Outspoken Filipino President Rodrigo Duterte made the controversial decision to withdraw his country from the International Criminal Court amid a probe into alleged crimes against humanity in his brutal anti-drug crackdown that has killed thousands.
In a lengthy statement Wednesday, Duterte accused the ICC and the United Nations of a crusade against him, which he denounced as “baseless, unprecedented and outrageous attacks on my person.”
He said that the court cannot have jurisdiction over him because the Philippine Senate’s ratification in 2011 of the Rome Statue that established the court was never publicized as required by law.
The ICC announced last month that it was opening a preliminary examination into possible crimes against humanity over alleged extrajudicial killings in Duterte’s drug crackdown. The president’s brutal war on drugs has killed an estimated 8,000 people since he took office in May 2016.
On Wednesday, Duterte pushed back at the allegations, arguing that the killings do not amount to crimes against humanity, genocide or similar atrocities.
“The so-called war against drugs is lawfully directed against drug lords and pushers who have for many years destroyed the present generation, [especially] the youth,” he wrote in a 15-page statement. “The deaths occurring in the process of legitimate police operation lacked the intent to kill.”
He continued: “The self-defense employed by the police officers when their lives became endangered by the violent resistance of the suspects is a justifying circumstance under our criminal law, hence, they do not incur criminal liability.”
Duterte initially welcomed the changed to defend his name against ICC’s claims, but Wednesday said the court had shown a “brazen ignorance of the law.”

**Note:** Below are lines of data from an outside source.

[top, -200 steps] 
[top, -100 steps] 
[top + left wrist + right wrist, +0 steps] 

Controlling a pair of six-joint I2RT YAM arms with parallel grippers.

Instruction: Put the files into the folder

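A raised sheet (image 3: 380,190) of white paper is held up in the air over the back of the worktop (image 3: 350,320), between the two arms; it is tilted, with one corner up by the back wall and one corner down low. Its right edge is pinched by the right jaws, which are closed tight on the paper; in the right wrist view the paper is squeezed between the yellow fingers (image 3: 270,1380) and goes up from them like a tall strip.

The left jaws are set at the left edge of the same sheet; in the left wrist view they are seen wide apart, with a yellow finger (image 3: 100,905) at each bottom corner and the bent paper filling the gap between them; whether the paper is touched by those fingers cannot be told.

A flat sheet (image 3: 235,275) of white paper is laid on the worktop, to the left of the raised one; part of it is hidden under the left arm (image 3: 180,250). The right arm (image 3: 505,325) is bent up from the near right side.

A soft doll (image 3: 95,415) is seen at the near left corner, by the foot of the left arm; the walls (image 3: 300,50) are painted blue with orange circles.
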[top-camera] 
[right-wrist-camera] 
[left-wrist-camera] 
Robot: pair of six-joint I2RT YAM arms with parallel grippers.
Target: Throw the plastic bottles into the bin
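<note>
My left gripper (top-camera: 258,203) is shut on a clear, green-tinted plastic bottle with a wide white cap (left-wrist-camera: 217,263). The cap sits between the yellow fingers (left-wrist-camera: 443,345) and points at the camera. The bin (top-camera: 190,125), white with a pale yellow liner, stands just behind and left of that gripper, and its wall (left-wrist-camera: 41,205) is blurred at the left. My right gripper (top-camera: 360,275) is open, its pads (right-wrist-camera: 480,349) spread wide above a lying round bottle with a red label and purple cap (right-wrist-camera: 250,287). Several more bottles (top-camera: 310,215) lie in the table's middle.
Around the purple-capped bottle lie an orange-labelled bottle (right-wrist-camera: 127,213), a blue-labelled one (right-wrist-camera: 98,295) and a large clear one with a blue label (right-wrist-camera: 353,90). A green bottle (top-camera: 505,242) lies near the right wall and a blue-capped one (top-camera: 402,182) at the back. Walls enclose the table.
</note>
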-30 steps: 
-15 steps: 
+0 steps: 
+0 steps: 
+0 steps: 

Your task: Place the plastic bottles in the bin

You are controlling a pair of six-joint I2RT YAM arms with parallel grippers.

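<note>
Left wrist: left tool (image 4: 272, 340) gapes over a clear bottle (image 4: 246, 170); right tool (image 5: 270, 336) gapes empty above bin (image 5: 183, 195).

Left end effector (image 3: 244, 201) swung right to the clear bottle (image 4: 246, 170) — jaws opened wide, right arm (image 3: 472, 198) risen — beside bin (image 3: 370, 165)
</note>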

Duterte has acknowledged his rough ways and tough approach to crime, but suggested many Filipinos have come to accept him.
He has lashed out at European governments, saying they should "go to hell" for imposing conditions on financial aid.
On Wednesday, Duterte also invoked presidential immunity from lawsuits, which he said prevents the ICC from investigating him while he is in office. The president renewed his verbal attacks against U.N. human rights officials who have expressed alarm over the massive killings.
Last Friday, the United Nations' human rights chief, Zeid Ra'ad al-Hussein, suggested that Duterte "needs to submit himself to some sort of psychiatric evaluation" over his "unacceptable" remarks about some top human rights defenders.
Critics expressed shock at Duterte's decision, saying he was trying to escape accountability and fearing it could foster an even worse human rights situation in the country. Others called the move a foreign policy blunder that could embolden China to scoff at Manila's victory in an international arbitration case against Beijing over contested territories.
Opposition Rep. Carlos Isagani Zarate called Duterte's move to withdraw the country from the Rome Statute a "grave setback to human rights and accountability."
It is "intended to escape accountability by present and even future officials for crimes committed against the people and humanity," Zarate said.
Should the UN accept Duterte’s withdrawal, it would make the Philippines only the second country to withdraw from the Rome statute, following Burundi in 2017. South Africa attempted to leave in 2016, but its withdrawal was revoked by the UN.
The Associated Press contributed to this report.